Aim of the task =>
Find the lines below holding the word "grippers" and copy each of them.

Exercise data =>

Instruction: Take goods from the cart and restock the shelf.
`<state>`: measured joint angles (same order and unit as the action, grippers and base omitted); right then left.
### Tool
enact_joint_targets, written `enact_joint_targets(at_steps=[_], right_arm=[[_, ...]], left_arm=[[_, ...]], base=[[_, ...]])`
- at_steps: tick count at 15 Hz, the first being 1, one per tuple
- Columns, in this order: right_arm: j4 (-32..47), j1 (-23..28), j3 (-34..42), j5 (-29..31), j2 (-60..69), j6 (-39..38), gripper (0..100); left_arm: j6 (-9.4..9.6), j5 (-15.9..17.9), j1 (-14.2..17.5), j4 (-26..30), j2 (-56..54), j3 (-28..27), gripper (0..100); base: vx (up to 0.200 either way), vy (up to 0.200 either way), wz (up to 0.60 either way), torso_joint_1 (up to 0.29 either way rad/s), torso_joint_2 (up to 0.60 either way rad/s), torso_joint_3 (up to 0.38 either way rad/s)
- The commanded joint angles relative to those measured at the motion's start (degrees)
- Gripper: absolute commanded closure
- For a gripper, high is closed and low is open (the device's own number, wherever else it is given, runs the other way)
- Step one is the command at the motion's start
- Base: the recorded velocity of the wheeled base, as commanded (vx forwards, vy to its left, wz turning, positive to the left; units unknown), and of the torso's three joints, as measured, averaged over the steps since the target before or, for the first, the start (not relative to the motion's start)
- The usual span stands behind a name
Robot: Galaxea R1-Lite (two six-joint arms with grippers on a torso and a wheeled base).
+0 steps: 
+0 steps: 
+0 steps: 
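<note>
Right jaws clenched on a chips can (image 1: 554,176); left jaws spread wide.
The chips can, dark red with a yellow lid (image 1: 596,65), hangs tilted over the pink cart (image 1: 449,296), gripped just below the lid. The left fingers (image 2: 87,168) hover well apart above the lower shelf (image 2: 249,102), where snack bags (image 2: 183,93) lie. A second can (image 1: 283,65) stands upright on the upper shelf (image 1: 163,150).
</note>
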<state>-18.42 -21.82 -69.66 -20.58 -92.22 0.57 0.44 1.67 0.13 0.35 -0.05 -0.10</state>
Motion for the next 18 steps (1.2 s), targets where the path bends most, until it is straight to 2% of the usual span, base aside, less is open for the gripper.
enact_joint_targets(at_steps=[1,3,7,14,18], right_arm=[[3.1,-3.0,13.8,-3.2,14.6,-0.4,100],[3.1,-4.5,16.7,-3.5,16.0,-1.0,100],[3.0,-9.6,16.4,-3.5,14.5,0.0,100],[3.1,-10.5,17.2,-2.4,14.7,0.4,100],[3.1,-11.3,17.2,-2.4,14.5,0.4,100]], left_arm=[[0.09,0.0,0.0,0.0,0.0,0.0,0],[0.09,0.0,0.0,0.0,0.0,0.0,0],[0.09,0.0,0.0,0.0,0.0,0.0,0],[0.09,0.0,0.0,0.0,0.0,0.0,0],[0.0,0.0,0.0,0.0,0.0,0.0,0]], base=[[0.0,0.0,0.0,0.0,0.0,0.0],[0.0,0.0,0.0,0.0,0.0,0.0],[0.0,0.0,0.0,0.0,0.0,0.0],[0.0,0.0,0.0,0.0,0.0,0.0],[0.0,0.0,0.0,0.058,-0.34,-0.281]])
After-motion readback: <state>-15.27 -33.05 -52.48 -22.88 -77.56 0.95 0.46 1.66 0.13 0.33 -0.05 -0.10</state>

Answer to the exercise =>
`<state>`: measured joint angles (same order and unit as the action, grippers and base omitted); right then left.
Robot: Galaxea R1-Lite (two six-joint arms with grippers on a torso and a wheeled base).

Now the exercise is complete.